*TASK OBJECTIVE*.
Scan the lines below for "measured" and copy the matches.

*DATA SEGMENT*.

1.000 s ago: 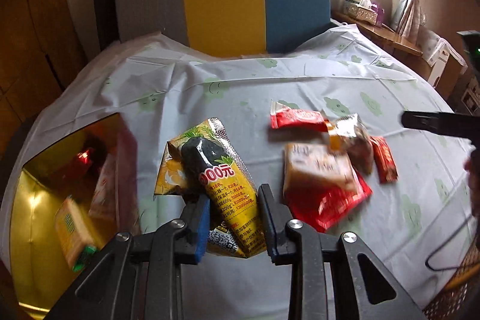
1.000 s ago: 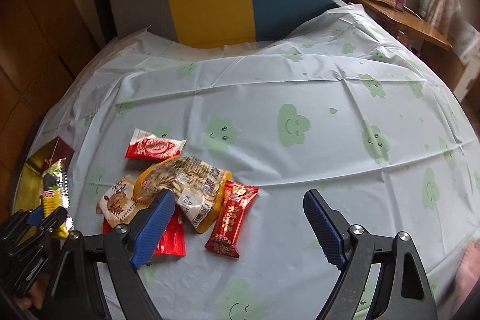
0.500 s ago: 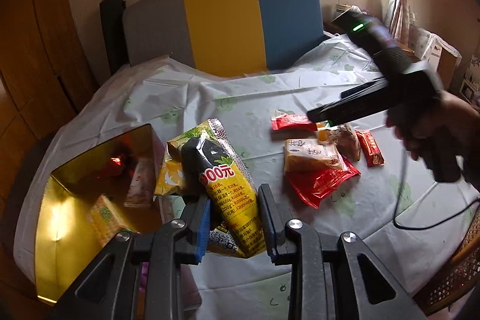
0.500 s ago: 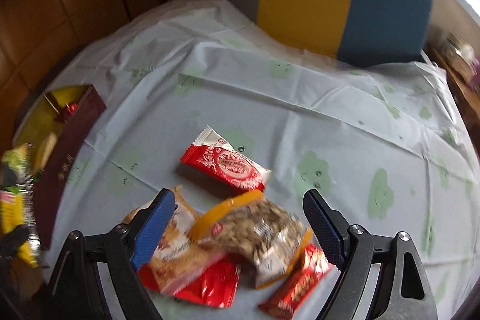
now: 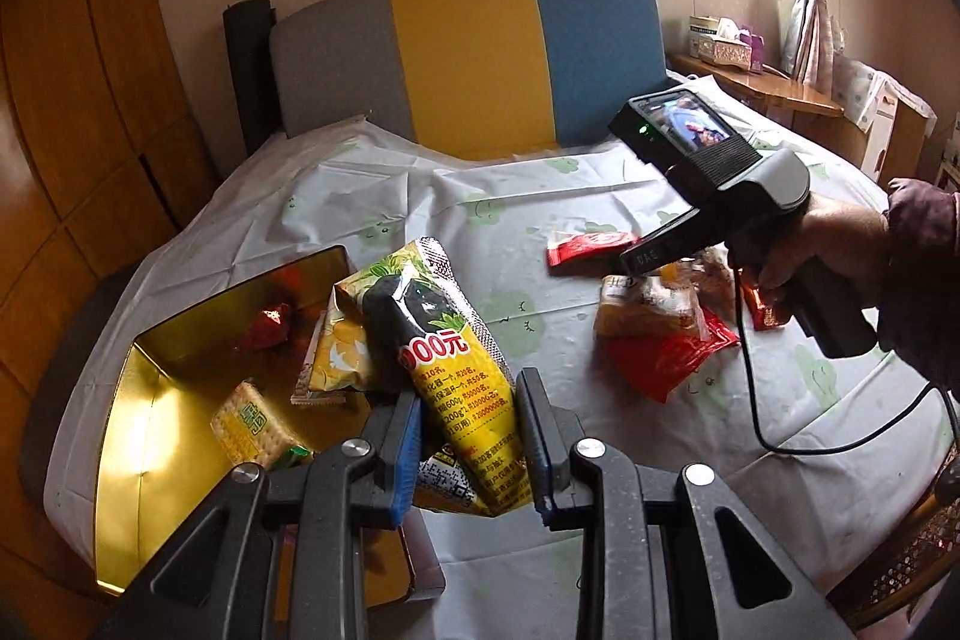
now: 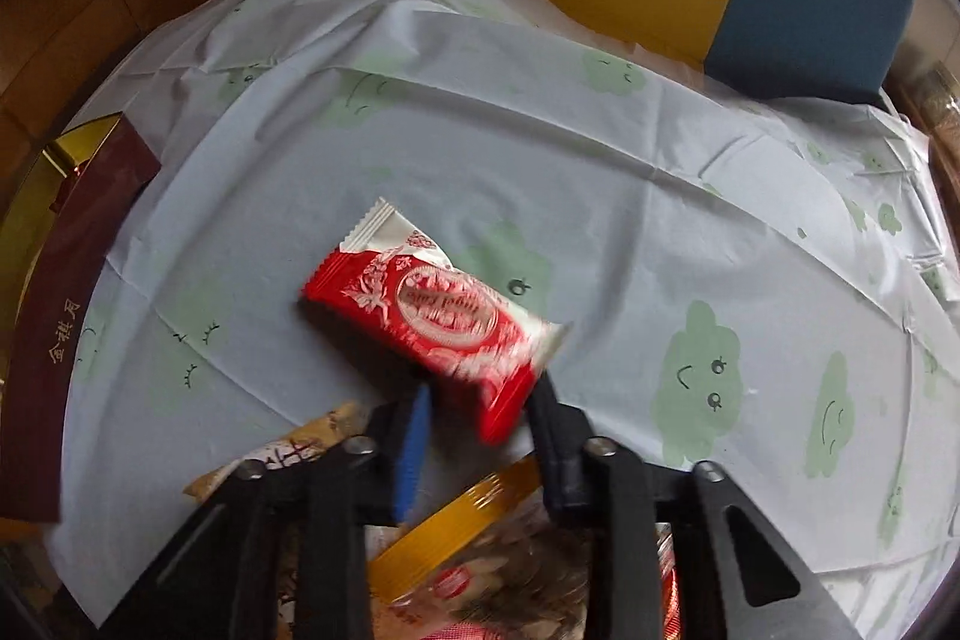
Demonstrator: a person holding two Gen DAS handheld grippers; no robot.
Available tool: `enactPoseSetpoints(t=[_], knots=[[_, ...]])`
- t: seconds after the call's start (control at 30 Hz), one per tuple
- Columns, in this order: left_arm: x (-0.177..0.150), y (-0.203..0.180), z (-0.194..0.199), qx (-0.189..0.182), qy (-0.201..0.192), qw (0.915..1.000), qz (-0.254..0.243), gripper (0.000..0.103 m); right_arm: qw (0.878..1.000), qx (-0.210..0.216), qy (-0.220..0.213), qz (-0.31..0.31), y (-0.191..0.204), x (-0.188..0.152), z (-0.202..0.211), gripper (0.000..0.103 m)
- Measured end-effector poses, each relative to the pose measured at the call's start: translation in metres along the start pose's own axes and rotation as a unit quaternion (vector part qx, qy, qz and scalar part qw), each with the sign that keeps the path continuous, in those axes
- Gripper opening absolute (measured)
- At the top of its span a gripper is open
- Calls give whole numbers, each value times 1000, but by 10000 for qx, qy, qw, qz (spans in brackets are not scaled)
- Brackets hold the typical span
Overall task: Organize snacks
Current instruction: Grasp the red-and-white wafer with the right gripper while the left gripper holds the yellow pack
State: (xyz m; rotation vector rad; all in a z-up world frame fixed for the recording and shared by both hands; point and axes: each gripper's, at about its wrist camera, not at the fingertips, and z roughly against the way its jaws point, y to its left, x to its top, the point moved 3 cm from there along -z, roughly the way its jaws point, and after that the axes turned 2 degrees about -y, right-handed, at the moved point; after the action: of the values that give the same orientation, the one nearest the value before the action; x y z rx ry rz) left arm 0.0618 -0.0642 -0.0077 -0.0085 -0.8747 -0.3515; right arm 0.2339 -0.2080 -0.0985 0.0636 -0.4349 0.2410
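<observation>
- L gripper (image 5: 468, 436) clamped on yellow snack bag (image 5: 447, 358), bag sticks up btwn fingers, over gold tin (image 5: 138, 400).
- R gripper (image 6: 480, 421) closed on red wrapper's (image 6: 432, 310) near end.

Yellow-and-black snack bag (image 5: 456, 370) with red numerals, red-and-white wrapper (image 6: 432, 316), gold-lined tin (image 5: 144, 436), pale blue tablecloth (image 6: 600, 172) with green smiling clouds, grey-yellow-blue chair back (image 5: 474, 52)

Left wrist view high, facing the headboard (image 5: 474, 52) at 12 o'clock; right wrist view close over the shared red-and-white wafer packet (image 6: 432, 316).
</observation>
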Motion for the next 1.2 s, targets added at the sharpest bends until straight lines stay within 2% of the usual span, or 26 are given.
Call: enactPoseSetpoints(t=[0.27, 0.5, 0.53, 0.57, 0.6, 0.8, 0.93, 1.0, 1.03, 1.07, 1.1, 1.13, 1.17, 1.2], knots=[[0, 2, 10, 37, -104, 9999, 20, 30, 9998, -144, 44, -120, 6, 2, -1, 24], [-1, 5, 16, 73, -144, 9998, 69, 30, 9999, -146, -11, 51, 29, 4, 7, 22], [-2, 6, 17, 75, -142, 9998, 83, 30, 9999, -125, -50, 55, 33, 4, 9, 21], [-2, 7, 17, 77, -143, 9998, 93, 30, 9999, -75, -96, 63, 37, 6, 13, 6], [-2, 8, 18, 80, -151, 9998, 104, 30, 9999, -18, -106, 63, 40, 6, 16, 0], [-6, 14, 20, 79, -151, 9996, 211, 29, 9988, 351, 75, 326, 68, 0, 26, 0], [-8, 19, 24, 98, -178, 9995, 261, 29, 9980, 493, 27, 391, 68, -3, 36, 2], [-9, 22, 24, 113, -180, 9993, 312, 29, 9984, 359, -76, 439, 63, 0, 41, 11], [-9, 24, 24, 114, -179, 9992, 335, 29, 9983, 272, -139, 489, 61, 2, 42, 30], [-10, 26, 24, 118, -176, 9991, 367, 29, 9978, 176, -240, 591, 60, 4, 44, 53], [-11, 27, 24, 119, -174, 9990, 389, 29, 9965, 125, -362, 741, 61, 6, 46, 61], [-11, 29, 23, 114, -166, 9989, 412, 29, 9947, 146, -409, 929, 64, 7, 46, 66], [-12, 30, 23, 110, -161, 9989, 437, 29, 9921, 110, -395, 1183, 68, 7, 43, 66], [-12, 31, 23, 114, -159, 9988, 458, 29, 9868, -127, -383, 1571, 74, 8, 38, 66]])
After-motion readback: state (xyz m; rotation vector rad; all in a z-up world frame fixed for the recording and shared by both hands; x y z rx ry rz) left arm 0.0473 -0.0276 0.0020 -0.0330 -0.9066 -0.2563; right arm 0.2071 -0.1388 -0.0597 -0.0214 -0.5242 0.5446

*REPLY*.
- Measured end-effector poses, each relative to the pose measured at the call's start: translation in metres along the start pose's own axes and rotation as a unit quaternion (vector part qx, qy, qz and scalar part qw), each with the sign that keeps the path continuous, in those axes
- Gripper opening absolute (measured)

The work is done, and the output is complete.